I went from a BMI of 41 to a BMI of 25, or exactly normal. My body fat percentage went from the high 40s to the low 20s. My blood pressure went from an average of 126/85 to 106/55. I lost almost 90 pounds, and went from a size 20 to a size 8/10. In short, I am "normal", though in reality, I think I'm actually smaller than average. I look taller and 5 years younger. And I'm happier than I've ever been before.

Still, there is something about my weight loss that upsets me in a fairly fundamental way - I have moved from being invisible to visible, and it is both uncomfortable and enraging.

When I was fat, I was invisible. I could go into a high end store (like Holt's or Coach) and never have a sales person approach me, never get asked if I need assistance. I could go to the gym and do my thing in total isolation, giving the chin nods to the few other plump ladies working out at the same time as me, commiserating in our matching t-shirts (because Canada is not polite enough to sell more than one style/colour of a plus sized work out shirt).

Now when I go to a store, salespeople fawn over me. I went into a store one day and a sales person brought me every single dress they had in my size, one after another. I went into another and they ran down this list of hidden sales that I would never even have dreamed existed. This enrages me - was I not deserving of fashion, style, taste, good deals, lovely accessories? Was I not deserving of being treated like a human being? This part of my weight loss makes me angry, and reminds me to never, ever ignore someone because they are fat.

Now when I go to the gym, people look at me. Not just my other round sisters, but men. They look me up and down and assess me, they try to engage me in conversation, they offer me tips on my squat form. This makes me so uncomfortable - it's not something I've ever experienced and, although my friends tell me this is modern flirting, it makes me feel dirty, like an object. It makes me feel unsafe for the first time in my life. I went from a sisterhood of the invisibles to being an object of the male gaze. I still give my chin nods to my ladies, and I still tell them that they're doing great. Now though, they look at me like I'm not one of them, like I have no right to applaud their efforts, and this makes me a little bit sad - I lost my gym-going community.

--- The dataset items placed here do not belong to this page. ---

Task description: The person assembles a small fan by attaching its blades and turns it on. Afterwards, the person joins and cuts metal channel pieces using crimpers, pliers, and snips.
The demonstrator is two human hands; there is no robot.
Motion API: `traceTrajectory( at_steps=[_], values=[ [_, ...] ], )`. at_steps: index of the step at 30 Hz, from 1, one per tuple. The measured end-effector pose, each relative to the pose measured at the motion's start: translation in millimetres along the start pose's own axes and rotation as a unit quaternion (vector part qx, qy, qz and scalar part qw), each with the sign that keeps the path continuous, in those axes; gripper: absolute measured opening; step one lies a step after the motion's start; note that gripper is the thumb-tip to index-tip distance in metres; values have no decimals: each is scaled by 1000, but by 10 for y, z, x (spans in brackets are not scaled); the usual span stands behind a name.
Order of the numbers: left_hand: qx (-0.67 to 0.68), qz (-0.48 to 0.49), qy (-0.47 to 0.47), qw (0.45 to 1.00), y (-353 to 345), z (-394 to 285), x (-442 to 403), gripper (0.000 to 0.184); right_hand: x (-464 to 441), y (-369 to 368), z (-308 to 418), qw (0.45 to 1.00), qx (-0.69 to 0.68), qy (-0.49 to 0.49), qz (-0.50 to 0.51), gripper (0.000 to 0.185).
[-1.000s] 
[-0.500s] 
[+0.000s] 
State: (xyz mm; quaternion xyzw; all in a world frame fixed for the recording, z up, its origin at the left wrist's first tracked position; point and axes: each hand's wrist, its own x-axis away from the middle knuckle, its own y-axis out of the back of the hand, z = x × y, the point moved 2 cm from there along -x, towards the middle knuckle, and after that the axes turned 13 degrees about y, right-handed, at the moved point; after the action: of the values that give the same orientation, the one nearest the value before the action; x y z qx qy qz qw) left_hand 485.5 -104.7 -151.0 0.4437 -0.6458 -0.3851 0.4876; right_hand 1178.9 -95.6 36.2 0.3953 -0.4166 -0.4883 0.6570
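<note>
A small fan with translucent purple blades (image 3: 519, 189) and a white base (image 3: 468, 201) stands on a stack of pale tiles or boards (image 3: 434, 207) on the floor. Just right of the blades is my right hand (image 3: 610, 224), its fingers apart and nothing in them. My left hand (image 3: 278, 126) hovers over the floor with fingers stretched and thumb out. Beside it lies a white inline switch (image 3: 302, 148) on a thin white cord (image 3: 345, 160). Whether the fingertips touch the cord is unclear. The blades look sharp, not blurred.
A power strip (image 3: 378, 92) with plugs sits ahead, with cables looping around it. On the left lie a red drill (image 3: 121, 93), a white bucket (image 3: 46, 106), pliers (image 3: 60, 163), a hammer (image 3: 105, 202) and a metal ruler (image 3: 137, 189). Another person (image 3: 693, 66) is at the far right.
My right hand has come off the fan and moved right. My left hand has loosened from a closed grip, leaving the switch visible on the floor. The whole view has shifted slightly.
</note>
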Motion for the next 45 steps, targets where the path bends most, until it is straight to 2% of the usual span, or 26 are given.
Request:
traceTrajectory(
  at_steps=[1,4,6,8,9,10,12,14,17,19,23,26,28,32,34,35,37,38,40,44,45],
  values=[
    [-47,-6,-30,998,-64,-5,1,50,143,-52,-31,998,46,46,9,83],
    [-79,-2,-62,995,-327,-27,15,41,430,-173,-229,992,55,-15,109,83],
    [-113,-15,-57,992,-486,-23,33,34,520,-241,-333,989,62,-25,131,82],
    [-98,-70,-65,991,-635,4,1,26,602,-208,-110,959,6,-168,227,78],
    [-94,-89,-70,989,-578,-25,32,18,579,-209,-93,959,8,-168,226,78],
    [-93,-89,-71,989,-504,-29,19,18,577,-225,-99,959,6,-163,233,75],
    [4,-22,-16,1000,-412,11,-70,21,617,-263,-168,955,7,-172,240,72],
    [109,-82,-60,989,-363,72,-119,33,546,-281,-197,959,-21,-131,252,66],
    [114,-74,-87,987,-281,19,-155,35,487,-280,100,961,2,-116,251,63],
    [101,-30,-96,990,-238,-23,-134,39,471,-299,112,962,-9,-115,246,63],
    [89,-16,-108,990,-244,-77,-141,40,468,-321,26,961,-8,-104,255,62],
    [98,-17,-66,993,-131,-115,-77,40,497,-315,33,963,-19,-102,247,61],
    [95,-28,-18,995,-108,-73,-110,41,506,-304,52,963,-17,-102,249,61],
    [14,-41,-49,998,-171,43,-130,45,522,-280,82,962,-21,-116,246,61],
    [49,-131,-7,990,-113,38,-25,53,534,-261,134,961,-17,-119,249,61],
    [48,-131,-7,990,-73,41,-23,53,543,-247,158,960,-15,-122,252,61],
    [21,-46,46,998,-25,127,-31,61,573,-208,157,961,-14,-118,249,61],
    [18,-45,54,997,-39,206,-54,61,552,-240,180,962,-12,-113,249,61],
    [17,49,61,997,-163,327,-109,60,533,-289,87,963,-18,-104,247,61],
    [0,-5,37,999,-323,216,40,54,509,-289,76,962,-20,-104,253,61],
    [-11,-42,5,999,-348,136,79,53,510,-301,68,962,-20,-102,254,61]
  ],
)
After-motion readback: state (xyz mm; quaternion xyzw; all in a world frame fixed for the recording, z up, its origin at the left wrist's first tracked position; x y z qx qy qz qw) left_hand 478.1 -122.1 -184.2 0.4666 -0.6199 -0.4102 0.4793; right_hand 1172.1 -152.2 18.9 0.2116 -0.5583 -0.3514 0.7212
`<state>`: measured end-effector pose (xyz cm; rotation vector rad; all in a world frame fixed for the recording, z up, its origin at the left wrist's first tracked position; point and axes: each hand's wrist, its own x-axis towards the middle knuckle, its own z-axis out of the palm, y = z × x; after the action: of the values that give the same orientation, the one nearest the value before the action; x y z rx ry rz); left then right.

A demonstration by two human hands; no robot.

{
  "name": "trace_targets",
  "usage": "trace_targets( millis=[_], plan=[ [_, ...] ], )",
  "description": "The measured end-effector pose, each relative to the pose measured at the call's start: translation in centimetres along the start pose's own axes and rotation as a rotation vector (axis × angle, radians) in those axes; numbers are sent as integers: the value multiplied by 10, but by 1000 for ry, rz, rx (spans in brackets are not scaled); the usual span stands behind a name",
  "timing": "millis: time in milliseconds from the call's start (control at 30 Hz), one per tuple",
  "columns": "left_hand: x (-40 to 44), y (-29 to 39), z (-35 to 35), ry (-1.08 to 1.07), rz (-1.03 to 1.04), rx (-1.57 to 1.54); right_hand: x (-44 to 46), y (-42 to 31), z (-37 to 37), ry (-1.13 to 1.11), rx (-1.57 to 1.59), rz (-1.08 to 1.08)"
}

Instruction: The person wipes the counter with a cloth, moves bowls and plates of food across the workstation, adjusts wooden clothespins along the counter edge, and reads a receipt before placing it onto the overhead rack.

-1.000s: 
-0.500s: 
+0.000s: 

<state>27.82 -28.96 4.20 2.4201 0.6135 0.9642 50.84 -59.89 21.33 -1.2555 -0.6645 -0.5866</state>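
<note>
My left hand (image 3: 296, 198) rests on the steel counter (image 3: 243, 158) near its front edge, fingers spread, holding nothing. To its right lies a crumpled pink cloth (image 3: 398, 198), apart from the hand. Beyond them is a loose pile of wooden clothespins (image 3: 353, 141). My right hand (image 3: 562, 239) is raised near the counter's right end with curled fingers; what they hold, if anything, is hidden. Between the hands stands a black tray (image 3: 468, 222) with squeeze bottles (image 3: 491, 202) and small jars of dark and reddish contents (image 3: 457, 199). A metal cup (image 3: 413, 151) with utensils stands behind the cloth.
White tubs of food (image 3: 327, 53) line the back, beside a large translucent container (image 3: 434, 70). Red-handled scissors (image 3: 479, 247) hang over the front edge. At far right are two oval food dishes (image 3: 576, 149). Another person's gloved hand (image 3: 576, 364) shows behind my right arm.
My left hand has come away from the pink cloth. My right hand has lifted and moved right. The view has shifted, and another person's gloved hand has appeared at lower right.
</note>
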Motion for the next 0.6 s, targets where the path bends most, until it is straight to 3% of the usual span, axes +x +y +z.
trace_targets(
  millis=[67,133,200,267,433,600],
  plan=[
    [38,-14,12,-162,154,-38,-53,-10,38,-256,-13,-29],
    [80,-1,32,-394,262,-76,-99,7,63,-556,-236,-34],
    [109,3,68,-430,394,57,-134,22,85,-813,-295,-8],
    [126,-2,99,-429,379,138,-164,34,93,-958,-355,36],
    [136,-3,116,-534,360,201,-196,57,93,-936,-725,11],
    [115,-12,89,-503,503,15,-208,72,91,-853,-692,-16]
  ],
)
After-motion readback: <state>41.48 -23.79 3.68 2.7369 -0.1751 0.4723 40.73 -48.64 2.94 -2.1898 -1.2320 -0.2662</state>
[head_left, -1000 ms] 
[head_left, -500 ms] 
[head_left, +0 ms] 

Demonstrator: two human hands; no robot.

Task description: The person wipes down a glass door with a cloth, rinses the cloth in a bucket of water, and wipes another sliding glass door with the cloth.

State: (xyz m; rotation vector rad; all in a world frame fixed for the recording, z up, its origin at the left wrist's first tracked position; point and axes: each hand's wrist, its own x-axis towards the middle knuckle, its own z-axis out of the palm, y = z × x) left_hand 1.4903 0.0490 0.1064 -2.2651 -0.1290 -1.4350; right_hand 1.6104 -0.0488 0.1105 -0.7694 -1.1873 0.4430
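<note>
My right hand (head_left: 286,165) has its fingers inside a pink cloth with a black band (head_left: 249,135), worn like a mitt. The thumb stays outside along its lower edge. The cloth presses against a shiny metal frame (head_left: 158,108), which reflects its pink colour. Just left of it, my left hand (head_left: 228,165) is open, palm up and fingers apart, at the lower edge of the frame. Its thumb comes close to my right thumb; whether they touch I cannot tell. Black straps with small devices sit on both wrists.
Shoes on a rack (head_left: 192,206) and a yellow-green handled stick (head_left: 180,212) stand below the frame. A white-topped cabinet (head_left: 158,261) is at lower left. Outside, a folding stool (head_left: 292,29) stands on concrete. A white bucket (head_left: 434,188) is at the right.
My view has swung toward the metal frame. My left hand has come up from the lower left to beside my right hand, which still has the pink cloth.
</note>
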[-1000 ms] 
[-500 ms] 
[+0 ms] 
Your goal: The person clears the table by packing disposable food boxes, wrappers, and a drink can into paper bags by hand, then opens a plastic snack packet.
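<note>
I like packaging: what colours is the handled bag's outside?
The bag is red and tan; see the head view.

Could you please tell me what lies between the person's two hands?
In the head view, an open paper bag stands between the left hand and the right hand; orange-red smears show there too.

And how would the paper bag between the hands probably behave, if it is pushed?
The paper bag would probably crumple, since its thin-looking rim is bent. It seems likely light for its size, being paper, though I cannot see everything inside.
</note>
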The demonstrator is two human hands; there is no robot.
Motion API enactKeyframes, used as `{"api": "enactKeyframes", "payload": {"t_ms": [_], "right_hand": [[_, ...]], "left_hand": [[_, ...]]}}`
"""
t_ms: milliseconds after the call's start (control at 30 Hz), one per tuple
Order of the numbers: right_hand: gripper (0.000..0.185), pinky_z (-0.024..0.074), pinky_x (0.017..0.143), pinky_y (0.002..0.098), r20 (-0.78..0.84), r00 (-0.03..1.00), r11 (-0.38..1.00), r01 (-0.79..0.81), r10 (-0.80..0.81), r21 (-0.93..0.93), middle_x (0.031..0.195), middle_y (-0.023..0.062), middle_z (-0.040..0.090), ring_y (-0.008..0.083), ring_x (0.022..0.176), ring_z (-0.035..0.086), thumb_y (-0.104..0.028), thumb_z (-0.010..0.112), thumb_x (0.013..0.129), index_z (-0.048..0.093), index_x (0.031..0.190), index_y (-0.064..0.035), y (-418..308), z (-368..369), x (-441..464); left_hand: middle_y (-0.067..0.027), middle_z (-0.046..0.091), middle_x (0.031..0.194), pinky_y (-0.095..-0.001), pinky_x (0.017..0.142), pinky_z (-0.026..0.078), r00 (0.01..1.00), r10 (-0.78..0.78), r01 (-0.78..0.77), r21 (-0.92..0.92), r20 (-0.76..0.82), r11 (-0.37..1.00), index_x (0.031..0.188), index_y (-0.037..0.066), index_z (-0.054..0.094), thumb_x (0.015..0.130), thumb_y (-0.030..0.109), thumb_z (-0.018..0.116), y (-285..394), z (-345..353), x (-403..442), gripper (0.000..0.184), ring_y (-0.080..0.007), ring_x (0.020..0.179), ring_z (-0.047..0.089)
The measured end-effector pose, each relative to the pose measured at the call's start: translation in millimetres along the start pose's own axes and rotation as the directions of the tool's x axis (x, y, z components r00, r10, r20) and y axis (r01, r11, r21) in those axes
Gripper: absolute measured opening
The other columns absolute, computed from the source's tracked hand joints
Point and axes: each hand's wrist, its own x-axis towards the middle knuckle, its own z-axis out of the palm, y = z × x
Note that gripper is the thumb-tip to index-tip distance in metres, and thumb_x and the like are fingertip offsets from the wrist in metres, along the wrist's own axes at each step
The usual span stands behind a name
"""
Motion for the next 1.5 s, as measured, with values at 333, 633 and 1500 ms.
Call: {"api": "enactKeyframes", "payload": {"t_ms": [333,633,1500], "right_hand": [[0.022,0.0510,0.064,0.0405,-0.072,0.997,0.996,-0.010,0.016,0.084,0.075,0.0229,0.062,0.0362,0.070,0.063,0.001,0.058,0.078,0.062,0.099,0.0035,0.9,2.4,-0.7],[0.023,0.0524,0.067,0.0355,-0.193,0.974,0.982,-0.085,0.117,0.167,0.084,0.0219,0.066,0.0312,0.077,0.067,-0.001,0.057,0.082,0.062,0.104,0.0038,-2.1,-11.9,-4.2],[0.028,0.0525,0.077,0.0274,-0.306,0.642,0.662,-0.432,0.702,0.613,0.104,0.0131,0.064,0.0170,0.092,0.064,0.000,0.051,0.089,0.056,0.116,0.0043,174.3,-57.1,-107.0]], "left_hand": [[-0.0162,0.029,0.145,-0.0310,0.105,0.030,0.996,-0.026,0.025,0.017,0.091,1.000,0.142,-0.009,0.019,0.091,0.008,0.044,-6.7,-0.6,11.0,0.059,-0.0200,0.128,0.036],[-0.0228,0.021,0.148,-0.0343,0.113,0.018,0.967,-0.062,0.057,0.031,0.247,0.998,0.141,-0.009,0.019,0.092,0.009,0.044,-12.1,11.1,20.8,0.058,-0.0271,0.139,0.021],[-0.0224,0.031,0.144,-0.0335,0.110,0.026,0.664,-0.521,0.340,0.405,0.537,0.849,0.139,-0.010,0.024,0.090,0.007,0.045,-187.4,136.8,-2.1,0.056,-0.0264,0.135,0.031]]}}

And then there are the well-meaning, the beneficent, the ones who cannot understand what their words mean.
"You look so much younger.. taller... better... prettier... smarter" (that one was tough).

"You're not going to lose more weight, are you? You're done, right? Maybe you should eat more - you don't want to lose too much."

"I wish I could have that surgery - it's such an easy way to lose weight."
These are my friends, my colleagues, the people with whom I casually interact. I don't know what to say to them other than that my body will regulate itself, I'm eating until I'm full, I eat all sorts of foods but some of them randomly make me sick and I'm still learning about my new digestive system and do you really think this is easy, because it isn't.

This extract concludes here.